Yang paling menyedihkan, lanjut Suradika, rakyat juga semakin tidak mengerti ketika para elite negara ini tidak bersikap atas munculnya aksi kekerasan ketika melakukan diskusi. Padahal ini sangat mengoyak kehidupan demokrasi yang seharusnya mereka jaga.
‘’Tapi lihatlah apakah elite di parlemen yang baru ini ada yang bersikap. Saya kok sampai kini belum mendenar statemen mereka mengecam munculnya aksi kekerasan terhadap pelaksanaan demokrasi Indonesia. Ini kan sangat aneh. Ada apa dengan elite politik kita sekarang ini. Padahal sendi demokrasi sudah terancam runtuk akibat aksi ini, Namun kritik mereka tak terdengar. Tindakan kekerasan dan represif seolah mereka benarkan,’’ ujarnya.

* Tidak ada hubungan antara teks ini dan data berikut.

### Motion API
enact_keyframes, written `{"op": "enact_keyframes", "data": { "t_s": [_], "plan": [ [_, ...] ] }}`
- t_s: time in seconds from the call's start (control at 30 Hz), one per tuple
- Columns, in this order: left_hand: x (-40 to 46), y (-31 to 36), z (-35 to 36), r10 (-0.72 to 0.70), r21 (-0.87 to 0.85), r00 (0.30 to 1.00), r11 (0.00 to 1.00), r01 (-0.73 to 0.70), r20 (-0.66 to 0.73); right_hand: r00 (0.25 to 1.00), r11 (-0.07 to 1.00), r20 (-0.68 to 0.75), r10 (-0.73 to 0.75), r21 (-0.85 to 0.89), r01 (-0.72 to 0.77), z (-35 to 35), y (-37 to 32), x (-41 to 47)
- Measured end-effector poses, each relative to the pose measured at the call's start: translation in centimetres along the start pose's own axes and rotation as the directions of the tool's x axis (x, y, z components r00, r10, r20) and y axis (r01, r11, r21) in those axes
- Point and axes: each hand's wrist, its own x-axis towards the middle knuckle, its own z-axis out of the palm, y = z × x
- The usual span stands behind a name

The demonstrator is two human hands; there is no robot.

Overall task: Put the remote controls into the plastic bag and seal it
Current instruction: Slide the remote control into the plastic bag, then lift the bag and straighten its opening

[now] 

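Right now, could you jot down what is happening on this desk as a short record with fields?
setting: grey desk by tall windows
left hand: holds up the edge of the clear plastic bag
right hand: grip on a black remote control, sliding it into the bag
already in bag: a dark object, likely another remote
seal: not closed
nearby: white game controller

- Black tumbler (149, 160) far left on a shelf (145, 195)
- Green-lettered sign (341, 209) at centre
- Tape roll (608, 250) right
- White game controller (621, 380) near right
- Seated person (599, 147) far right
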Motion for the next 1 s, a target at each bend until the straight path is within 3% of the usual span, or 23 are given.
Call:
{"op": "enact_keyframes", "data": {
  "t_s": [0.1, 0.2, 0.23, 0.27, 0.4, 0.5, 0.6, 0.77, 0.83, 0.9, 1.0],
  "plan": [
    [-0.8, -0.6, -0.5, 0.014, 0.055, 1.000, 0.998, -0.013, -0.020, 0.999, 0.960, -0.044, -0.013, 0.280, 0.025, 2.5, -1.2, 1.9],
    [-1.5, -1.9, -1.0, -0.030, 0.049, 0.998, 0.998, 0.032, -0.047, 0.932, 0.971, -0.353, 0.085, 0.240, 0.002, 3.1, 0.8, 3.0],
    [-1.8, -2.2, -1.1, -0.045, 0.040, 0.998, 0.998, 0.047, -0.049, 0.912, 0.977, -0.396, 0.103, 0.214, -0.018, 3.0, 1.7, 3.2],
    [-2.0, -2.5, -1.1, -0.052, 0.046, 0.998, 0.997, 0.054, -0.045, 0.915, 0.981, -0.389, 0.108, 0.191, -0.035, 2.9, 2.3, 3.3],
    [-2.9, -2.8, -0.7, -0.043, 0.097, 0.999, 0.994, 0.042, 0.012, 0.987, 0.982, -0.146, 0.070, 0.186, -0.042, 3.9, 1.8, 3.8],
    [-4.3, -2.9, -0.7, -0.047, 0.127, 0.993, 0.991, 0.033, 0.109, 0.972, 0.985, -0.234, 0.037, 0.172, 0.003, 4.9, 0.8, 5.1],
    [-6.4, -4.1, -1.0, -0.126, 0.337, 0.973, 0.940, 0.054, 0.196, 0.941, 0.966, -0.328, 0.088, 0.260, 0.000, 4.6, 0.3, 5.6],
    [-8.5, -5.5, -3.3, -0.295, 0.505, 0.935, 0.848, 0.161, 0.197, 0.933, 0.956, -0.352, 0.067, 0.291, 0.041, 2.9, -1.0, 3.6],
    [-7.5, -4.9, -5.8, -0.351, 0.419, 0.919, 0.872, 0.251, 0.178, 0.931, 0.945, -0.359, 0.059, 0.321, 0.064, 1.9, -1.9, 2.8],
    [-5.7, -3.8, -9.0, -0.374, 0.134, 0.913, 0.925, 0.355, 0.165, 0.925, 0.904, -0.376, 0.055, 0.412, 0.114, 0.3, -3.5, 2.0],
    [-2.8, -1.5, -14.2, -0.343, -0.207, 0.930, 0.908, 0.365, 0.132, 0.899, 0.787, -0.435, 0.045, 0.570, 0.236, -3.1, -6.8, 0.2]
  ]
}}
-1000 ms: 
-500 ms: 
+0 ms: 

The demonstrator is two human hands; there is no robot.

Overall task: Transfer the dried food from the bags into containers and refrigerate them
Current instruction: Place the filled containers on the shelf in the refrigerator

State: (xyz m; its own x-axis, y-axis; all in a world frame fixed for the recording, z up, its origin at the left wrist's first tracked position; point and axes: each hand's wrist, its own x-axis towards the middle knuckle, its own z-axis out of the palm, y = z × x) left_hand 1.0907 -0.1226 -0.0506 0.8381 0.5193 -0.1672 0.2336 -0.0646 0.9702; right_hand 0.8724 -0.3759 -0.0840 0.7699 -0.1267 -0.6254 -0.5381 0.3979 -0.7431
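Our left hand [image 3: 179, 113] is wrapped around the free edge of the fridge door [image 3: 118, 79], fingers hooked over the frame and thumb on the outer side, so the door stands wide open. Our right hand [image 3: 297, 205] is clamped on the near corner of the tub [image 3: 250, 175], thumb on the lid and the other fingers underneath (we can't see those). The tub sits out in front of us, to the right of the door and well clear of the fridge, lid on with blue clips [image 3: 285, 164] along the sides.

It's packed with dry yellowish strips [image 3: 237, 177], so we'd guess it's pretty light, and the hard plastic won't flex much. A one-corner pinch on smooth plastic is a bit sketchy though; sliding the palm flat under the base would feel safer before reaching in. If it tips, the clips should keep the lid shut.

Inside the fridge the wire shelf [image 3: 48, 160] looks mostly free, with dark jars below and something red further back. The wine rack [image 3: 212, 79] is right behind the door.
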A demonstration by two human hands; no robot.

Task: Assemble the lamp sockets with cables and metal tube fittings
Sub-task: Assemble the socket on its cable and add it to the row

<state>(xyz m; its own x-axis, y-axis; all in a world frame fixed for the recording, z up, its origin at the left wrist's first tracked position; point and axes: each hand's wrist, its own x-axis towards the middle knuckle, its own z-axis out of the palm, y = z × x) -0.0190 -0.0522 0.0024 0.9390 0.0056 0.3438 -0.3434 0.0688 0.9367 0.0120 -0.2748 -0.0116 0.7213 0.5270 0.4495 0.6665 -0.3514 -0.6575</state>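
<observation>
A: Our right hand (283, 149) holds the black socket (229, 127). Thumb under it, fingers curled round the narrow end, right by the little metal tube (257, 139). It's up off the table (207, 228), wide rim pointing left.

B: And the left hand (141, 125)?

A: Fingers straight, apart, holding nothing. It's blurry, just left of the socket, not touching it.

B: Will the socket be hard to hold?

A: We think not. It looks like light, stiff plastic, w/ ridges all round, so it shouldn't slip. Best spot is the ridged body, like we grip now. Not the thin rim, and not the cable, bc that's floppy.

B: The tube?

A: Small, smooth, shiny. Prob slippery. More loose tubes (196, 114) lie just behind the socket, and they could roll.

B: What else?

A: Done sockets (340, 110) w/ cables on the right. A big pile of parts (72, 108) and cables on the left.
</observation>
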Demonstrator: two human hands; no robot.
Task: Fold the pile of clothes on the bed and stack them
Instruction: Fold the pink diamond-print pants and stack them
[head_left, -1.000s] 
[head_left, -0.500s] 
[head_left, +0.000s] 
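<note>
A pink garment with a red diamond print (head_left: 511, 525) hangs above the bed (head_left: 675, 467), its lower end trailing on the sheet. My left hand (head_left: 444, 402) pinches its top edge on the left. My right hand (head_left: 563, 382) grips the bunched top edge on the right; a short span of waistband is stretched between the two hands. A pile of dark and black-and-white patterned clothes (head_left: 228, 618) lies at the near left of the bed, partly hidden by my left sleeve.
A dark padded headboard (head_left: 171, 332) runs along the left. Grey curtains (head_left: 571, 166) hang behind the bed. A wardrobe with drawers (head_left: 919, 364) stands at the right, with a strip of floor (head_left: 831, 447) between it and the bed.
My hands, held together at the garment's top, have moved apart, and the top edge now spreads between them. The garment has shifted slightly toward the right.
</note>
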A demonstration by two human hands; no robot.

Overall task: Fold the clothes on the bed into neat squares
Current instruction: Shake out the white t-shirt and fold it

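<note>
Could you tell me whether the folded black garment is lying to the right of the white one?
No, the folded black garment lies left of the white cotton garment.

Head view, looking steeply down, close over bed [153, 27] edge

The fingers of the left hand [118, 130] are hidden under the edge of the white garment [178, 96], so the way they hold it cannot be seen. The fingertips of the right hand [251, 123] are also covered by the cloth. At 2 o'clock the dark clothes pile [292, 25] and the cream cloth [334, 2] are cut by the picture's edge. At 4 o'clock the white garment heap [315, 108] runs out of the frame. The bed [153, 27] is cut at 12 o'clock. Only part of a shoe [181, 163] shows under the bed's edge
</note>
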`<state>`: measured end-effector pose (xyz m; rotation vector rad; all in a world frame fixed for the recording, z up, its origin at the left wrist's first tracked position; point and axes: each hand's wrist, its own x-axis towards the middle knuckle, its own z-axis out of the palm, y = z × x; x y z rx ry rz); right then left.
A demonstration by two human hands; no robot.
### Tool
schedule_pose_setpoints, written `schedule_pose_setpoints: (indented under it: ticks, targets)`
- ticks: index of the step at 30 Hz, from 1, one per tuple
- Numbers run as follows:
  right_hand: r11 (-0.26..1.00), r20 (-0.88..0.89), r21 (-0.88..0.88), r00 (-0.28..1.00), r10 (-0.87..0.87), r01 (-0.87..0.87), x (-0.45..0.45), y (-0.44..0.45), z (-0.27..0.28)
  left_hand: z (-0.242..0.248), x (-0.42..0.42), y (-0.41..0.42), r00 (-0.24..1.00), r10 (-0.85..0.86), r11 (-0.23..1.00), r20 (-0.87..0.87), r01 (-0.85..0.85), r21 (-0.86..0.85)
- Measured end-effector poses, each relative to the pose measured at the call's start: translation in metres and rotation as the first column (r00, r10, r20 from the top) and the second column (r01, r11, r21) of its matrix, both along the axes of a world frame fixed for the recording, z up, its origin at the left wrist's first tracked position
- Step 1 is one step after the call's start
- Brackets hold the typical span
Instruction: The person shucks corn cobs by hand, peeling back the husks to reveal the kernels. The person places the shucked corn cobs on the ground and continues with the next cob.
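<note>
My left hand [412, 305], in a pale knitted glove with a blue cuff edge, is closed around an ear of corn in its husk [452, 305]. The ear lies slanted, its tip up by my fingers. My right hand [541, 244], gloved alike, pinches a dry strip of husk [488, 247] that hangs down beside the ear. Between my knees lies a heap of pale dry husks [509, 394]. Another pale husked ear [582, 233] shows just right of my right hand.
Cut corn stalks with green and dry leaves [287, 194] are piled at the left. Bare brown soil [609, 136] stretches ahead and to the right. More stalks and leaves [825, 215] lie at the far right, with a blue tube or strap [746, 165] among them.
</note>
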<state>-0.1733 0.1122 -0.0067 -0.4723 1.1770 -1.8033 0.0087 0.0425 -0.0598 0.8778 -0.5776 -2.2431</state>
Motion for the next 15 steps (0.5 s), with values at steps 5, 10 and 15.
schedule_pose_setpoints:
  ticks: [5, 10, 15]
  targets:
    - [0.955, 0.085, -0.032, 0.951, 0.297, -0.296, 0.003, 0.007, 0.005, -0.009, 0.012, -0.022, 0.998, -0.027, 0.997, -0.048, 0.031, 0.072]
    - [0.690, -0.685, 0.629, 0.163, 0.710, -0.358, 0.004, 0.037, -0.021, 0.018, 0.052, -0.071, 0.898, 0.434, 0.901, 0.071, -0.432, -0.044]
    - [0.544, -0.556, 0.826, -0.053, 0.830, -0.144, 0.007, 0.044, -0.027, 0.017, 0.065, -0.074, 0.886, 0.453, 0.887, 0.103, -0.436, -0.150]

Pada saat ini, ungkap Suradika, perilaku sebagian besar rakyat semakin pragmatis saja. Mereka pun paham bila hanya mengeluh dan mengharap bantuan dari para elite politik susah terwujud.’’Contoh yang paling sederhana adalah bagaimana saat in rakyat kesulitan mendapatkan BBM bersubsidi. Kenyamanan dalam bertransportasi oleh rakyat memang sudah tak bisa diharapkan. Lagi-lagi elite politik pun saat ini tak ada suaranya.’’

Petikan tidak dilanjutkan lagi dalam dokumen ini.